→ About this task: A line below contains "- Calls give", and a later one contains "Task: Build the". Repeat both, with every line between them, exactly.

══ Exercise material

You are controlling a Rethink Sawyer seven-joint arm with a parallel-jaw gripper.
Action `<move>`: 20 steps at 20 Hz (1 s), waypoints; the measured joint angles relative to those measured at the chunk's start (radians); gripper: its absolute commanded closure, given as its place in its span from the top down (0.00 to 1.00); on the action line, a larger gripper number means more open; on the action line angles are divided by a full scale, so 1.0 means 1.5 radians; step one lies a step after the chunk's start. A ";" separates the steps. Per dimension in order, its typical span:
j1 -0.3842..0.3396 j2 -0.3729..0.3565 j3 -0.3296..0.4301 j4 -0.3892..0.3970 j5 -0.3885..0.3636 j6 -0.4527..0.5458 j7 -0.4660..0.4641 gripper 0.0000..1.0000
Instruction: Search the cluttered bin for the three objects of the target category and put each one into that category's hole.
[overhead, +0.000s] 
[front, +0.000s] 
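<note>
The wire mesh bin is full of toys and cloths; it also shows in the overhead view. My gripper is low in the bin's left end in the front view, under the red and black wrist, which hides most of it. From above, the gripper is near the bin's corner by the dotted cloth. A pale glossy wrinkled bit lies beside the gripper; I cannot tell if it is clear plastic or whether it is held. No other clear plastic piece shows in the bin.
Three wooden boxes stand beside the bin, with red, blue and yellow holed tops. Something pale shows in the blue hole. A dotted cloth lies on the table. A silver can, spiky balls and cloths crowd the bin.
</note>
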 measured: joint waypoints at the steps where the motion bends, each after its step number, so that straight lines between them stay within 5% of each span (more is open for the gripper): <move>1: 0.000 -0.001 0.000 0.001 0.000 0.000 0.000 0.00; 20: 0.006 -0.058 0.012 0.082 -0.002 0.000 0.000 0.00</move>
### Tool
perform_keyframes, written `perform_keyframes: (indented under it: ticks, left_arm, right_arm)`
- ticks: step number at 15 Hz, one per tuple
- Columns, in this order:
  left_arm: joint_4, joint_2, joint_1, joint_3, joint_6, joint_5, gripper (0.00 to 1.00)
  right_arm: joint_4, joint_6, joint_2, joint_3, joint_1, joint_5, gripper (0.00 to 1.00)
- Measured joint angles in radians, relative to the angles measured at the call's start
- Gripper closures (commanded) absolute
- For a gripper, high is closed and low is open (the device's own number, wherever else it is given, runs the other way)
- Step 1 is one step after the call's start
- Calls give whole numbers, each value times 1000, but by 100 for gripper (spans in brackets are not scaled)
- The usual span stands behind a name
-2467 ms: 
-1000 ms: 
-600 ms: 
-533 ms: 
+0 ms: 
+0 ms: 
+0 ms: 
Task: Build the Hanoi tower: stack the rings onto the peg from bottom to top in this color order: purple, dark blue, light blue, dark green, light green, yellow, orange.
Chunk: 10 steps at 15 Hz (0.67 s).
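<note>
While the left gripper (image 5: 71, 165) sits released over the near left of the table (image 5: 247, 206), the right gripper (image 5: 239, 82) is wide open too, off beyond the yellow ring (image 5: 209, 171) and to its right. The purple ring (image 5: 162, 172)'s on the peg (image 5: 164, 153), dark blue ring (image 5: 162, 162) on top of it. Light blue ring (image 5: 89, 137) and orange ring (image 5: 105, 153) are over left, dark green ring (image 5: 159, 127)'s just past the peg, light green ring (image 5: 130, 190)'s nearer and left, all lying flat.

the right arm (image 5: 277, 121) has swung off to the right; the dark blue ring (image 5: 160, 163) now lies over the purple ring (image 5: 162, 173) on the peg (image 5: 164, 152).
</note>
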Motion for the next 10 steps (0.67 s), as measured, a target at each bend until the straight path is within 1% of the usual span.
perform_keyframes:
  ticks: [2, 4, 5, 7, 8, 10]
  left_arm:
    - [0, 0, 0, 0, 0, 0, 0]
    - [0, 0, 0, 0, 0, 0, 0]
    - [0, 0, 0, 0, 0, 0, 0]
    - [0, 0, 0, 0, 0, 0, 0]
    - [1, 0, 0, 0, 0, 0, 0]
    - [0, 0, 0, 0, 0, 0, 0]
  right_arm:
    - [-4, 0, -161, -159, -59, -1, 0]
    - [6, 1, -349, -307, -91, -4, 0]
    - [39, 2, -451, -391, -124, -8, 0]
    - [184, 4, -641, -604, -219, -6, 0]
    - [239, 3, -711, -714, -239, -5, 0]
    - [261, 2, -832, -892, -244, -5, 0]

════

→ Expected output:
- Calls give whole numbers, each value times 1000, but by 100 for gripper (spans in brackets are not scaled)
- The usual span stands behind a name
-2467 ms: 
-1000 ms: 
-600 ms: 
-533 ms: 
+0 ms: 
+0 ms: 
+0 ms: 
Task: Build the Hanoi tower: stack the rings onto the peg from bottom to top in this color order: purple, dark blue, light blue, dark green, light green, yellow, orange.

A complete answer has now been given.